At closing, an escrow agent is given the necessary parts of the deal to complete the purchase. First, the buyer puts the purchase price forward along with the promissory loan. Second, the bank advances the mortgage and the loan. Finally, the seller delivers the deed.

The Deed

The deed requires actual delivery which means that there is the intent to deliver at the time of delivery.

Rosengrant v. Rosengrant

629 P.2d 800 (Ok. Ct. App. 1981).

Jay Rosengrant is the defendant while his brother is the plaintiff. Jay lost and appealed.

Question

Was there legal delivery?

Rule

Legal delivery requires actual delivery with the intent to deliver at the time of the transfer. This is the same rule as a inter vivos gift.

Holding

There was no valid delivery and thus the deed is void. Affirmed.

Facts

Jay had an elderly aunt and uncle who owned a farm. Both the aunt and uncle became ill and were about to pass. Before their passing, Jay’s uncle called Jay to the bank with him. At the bank, the uncle delivered the farm to Jay but said that it would go into the record at the aunt and uncle’s death.

Once the aunt and uncle died, Jay went to put the deed into the record, which was done. Jay’s brother than filed a petition to remove the deed from the record and void the deed because the delivery was not valid.

Analysis

There was no actual delivery here. The attempt to make an appearance of delivery in the present for an actual delivery in the future does not qualify as valid. Instead, because this was a delivery with the intent to deliver in the future, there was no valid delivery and the deed is void. This is further evidenced by the fact that Jay was the only surviving person who could testify of the events of the day and that the envelope containing the deed said that either the uncle or Jay the uncle could claim the deed.

Additional Notes

If this is a valid delivery, then Jay takes possession.

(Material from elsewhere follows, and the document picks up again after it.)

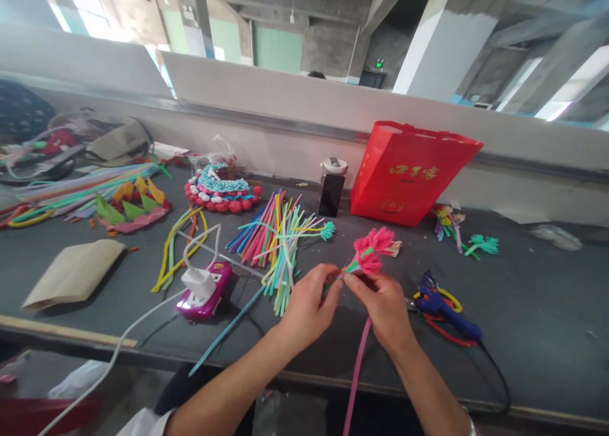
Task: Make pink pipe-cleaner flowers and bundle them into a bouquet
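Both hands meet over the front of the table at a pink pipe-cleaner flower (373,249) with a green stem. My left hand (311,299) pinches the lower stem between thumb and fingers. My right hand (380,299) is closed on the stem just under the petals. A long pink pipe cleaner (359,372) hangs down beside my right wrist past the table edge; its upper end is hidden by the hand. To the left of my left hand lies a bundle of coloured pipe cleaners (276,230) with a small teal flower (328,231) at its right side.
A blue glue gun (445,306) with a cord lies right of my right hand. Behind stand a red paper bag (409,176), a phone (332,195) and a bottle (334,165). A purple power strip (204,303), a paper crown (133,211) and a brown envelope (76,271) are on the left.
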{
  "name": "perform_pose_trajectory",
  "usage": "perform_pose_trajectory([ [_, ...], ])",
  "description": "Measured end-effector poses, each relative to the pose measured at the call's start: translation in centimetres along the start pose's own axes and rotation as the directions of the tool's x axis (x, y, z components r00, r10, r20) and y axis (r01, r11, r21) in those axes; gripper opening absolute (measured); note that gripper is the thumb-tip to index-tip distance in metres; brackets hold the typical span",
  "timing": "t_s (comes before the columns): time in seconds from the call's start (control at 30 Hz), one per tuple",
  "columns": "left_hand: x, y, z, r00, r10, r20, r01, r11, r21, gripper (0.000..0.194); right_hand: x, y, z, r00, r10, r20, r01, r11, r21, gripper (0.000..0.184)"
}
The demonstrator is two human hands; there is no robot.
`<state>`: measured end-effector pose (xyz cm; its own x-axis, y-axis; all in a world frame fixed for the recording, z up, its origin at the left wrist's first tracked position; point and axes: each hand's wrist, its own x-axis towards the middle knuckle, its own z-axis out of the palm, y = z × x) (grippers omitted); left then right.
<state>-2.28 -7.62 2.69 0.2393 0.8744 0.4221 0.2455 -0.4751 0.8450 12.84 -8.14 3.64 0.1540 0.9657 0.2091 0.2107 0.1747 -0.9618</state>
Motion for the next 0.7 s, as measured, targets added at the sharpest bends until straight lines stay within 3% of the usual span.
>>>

If this is not a valid delivery, then the property will be divided according to the will or intestate succession.

Delivery requires two parts

  1. Donative intent
  2. Immediate delivery with an objective method of transfer.

Here, there was donative intent: there is no doubt the aunt and uncle wanted Jay to have the property. However, the transfer did not give immediate transfer of control. For example, the uncle could claim the deed anytime during his life, the uncle was paying taxes on the land, make attempts to sell the property. In other words, the intent was to transfer the deed in the future.

Remedy for Breach

Courts generally disfavor specific performance. However, specific performance may be a remedy for breach if damages are inadequate. Often, real property is unique, often creating a cause for specific performance. However, sometimes real property is not unique. In these instances, when is specific performance necessary?

Giannini v. First Nat’l Bank of Des Plaines

483 N.E.2d 924 (Ill. App. 1985).

Giannini is the plaintiff, seeking specific performance. His claims were dismissed at trial and he appeals.

Question

Is specific performance appropriate?

Rule

Specific performance may be necessary to remedy a breach of contract if other remedies are inadequate.

Holding

Specific performance is necessary in this instance.

Facts

Giannini had made a contract to purchase a condo once it was built. However, the company was about to foreclose and sold their interest in the property to the Bank. Instead of developing the land into a condo as promised, the land was to be utilized as a rental property. As such, Giannini sued for specific performance so his unit would be a condo. The trial court dismissed saying:

  1. There was no condo in existence.
  2. The remedy would be economically disadvantageous to the Bank.
  3. The remedy would be cumbersome because it would require the court to oversee a conversion.
Analysis

The arguments presented by the bank and the trial court are unpersuasive. First, the condo is in existence. In other words, the property is physically there but the bank simply refused to call the unit a condo. As such, the argument fails. Second, the bank argues that the condo is not unique. There are other units similar to the one Giannini wants. However, the court says that there is no evidence showing just how similar the units are. Finally, because the bank agreed to accept the original building plans, they are not able to back out of the agreement now simply because the agreement causes financial hardship.

Note that other methods of remedy include damages and rescission.

Disclaimer

The content contained in this article may contain inaccuracies and is not intended to reflect the opinions, views, beliefs, or practices of any academic professor or publication. Instead, this content is a reflection on the author’s understanding of the law and legal practices.